In the records below, find the line with "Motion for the"; retype that line and all the following lines through the end, exactly, and add nothing.
---------- Source material ----------
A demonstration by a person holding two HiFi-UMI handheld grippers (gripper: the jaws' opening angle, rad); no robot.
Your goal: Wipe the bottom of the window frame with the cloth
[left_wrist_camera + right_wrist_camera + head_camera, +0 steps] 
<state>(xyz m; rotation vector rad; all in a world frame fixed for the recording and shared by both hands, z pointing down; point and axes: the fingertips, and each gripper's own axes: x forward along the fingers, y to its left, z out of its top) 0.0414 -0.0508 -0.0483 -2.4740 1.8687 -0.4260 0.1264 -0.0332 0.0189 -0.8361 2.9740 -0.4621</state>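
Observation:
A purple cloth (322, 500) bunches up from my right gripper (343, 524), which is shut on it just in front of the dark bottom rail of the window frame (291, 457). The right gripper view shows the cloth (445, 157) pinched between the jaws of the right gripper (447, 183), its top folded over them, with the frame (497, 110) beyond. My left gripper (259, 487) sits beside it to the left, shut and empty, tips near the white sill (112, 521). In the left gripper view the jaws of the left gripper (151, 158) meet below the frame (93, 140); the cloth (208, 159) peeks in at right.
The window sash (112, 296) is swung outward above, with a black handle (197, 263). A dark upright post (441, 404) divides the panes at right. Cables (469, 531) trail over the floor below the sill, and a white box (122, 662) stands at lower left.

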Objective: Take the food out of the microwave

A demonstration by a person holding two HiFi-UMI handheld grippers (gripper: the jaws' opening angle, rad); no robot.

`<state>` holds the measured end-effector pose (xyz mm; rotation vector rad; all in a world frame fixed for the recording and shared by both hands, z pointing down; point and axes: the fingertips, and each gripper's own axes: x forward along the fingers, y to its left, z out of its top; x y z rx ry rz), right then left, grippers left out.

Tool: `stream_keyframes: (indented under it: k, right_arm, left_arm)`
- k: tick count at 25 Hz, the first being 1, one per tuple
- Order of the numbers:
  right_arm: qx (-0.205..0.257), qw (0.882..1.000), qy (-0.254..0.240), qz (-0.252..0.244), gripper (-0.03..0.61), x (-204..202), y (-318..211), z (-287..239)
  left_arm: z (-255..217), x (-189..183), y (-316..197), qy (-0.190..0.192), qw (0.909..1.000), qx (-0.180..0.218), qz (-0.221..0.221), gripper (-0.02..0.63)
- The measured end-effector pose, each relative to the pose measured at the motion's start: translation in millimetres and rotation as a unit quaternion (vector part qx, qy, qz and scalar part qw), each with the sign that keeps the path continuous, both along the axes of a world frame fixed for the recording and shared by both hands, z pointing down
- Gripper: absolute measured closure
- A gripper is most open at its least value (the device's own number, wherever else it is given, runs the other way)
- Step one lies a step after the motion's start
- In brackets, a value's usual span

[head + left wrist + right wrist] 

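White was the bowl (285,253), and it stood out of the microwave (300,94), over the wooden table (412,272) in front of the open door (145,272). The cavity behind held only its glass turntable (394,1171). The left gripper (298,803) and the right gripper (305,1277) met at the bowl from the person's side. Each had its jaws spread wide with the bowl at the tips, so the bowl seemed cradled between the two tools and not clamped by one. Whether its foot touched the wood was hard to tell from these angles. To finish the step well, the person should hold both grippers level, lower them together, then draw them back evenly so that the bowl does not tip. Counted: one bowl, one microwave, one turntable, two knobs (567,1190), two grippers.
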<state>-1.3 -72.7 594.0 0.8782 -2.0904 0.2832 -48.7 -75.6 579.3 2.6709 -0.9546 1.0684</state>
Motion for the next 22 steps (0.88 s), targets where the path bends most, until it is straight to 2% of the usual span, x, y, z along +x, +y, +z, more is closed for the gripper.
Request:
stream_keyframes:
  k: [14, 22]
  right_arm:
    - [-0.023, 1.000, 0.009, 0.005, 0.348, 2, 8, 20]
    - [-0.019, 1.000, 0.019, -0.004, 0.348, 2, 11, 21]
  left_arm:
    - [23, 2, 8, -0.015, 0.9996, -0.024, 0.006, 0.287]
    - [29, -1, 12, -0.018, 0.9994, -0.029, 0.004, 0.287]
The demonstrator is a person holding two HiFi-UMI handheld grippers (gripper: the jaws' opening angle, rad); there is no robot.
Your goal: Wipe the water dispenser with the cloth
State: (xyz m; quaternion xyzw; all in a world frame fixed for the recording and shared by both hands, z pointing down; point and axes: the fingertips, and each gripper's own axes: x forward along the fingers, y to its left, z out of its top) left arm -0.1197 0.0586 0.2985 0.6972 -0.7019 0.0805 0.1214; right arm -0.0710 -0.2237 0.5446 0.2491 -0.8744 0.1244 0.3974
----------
> [Answer to the problem]
Motion for the next 22 steps (0.88 s), targets where the path bends most, until it is straight to 2% of the usual span, x, y, z along +x, +y, +z, more is closed for the gripper.
Request:
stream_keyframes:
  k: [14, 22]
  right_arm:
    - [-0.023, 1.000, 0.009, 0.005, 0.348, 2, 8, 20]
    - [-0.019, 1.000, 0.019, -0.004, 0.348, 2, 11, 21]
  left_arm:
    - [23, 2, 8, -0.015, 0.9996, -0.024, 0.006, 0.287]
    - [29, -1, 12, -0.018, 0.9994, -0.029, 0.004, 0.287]
The demonstrator is a person holding two HiFi-UMI handheld grippers (gripper: the jaws' opening angle, rad); there is no robot.
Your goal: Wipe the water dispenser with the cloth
State: (xyz m; quaternion xyzw; all in a world frame fixed for the recording and shared by both hands, z pointing down; point and axes: the fingertips, and each gripper's own axes: x forward along the fingers, y to its left, z out of its top) left arm -0.1197 0.0586 0.2985 0.6972 -0.7019 0.0805 0.1214; right arm -0.0710 -0.2237 0.5446 0.2491 -0.8744 0.1244 0.3974

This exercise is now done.